# AIM OF THE EXERCISE:
Return the data below unchanged, without images.

※ ※ ※

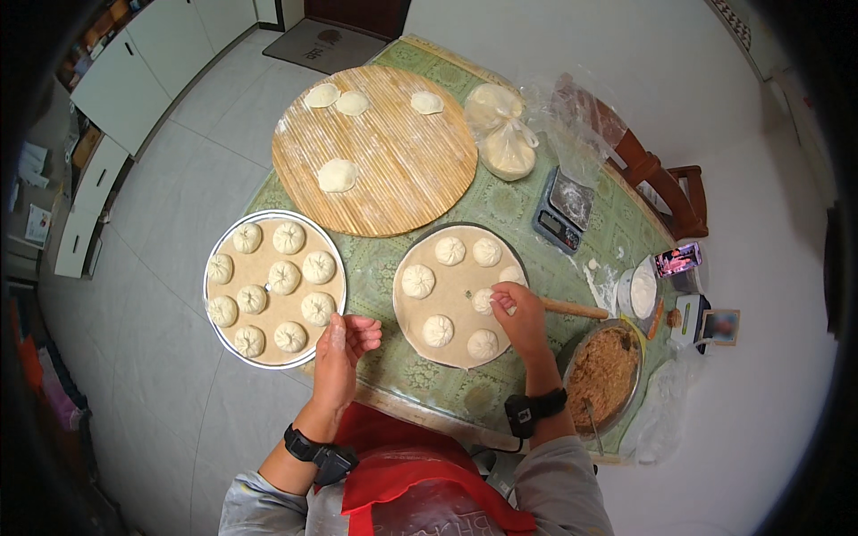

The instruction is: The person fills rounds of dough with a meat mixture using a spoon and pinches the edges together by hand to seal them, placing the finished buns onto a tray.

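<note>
My right hand (520, 315) is over the right round tray (409, 311), with its fingertips gathered at a pleated bun (482, 301) and covering part of it. Several more pleated buns, such as one at the left (418, 281), sit on this tray's beige liner. Beside the other round tray (276, 366), my left hand (345, 345) is raised with its fingers loosely curled and nothing in it. Its thumb overlaps the edge of a bun (317, 309) in the picture. That tray also carries several pleated buns.
Flattened dough rounds (337, 175) lie on a round slatted board (382, 144). Bagged dough (506, 137) and a digital scale (566, 211) are farther right. A rolling pin (575, 308), a flour bowl (637, 293) and a bowl of filling with a spoon (602, 378) stand near my right arm.
</note>
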`<move>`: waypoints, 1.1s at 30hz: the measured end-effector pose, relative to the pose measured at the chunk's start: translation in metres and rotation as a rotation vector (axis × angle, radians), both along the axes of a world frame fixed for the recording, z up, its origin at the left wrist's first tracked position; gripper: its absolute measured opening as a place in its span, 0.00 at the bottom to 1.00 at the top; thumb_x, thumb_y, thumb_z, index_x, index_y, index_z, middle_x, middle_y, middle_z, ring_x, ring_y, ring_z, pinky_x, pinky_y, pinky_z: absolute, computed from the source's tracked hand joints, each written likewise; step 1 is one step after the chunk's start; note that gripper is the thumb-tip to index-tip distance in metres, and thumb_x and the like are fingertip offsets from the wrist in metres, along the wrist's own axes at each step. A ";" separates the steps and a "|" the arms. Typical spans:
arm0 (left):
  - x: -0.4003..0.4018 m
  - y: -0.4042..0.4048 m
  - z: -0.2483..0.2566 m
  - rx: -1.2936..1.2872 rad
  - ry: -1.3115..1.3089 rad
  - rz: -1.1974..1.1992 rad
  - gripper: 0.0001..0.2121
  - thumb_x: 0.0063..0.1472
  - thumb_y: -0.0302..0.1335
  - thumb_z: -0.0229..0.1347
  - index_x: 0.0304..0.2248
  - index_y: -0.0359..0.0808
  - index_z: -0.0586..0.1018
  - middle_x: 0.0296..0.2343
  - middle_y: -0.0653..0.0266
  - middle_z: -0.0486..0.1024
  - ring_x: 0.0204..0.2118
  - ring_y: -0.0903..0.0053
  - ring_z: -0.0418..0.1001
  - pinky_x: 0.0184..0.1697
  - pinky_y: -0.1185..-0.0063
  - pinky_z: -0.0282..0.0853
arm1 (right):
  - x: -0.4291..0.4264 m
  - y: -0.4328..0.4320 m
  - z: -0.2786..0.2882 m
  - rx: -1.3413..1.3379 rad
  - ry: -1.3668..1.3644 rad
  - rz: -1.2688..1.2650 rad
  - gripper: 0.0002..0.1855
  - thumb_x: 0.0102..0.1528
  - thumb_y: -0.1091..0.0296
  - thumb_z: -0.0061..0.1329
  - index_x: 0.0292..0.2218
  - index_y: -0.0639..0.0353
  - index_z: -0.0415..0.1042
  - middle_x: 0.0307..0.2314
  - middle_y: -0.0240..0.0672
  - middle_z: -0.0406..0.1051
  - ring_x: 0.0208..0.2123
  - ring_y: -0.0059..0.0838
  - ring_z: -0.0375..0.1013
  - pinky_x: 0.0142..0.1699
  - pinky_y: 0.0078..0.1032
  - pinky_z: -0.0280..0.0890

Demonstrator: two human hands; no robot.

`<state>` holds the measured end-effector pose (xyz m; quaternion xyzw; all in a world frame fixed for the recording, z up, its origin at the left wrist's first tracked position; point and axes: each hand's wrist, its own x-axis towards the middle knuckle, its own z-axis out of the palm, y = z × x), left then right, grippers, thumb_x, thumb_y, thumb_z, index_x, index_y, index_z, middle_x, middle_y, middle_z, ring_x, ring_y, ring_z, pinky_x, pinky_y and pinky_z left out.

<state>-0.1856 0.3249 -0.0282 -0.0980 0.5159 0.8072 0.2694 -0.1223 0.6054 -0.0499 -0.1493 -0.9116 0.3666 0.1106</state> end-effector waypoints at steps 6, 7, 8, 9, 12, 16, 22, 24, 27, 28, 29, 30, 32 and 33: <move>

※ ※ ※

# REPLY TO THE TASK:
The instruction is: The person fills rounds of dough with a meat mixture using a spoon and pinches the edges together by hand to seal them, placing the finished buns onto a tray.

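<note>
My right hand (520, 315) is over the right round tray (409, 311), with its fingertips gathered at a pleated bun (482, 301) and covering part of it. Several more pleated buns, such as one at the left (418, 281), sit on this tray's beige liner. Beside the other round tray (276, 366), my left hand (345, 345) is raised with its fingers loosely curled and nothing in it. Its thumb overlaps the edge of a bun (317, 309) in the picture. That tray also carries several pleated buns.
Flattened dough rounds (337, 175) lie on a round slatted board (382, 144). Bagged dough (506, 137) and a digital scale (566, 211) are farther right. A rolling pin (575, 308), a flour bowl (637, 293) and a bowl of filling with a spoon (602, 378) stand near my right arm.
</note>
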`<move>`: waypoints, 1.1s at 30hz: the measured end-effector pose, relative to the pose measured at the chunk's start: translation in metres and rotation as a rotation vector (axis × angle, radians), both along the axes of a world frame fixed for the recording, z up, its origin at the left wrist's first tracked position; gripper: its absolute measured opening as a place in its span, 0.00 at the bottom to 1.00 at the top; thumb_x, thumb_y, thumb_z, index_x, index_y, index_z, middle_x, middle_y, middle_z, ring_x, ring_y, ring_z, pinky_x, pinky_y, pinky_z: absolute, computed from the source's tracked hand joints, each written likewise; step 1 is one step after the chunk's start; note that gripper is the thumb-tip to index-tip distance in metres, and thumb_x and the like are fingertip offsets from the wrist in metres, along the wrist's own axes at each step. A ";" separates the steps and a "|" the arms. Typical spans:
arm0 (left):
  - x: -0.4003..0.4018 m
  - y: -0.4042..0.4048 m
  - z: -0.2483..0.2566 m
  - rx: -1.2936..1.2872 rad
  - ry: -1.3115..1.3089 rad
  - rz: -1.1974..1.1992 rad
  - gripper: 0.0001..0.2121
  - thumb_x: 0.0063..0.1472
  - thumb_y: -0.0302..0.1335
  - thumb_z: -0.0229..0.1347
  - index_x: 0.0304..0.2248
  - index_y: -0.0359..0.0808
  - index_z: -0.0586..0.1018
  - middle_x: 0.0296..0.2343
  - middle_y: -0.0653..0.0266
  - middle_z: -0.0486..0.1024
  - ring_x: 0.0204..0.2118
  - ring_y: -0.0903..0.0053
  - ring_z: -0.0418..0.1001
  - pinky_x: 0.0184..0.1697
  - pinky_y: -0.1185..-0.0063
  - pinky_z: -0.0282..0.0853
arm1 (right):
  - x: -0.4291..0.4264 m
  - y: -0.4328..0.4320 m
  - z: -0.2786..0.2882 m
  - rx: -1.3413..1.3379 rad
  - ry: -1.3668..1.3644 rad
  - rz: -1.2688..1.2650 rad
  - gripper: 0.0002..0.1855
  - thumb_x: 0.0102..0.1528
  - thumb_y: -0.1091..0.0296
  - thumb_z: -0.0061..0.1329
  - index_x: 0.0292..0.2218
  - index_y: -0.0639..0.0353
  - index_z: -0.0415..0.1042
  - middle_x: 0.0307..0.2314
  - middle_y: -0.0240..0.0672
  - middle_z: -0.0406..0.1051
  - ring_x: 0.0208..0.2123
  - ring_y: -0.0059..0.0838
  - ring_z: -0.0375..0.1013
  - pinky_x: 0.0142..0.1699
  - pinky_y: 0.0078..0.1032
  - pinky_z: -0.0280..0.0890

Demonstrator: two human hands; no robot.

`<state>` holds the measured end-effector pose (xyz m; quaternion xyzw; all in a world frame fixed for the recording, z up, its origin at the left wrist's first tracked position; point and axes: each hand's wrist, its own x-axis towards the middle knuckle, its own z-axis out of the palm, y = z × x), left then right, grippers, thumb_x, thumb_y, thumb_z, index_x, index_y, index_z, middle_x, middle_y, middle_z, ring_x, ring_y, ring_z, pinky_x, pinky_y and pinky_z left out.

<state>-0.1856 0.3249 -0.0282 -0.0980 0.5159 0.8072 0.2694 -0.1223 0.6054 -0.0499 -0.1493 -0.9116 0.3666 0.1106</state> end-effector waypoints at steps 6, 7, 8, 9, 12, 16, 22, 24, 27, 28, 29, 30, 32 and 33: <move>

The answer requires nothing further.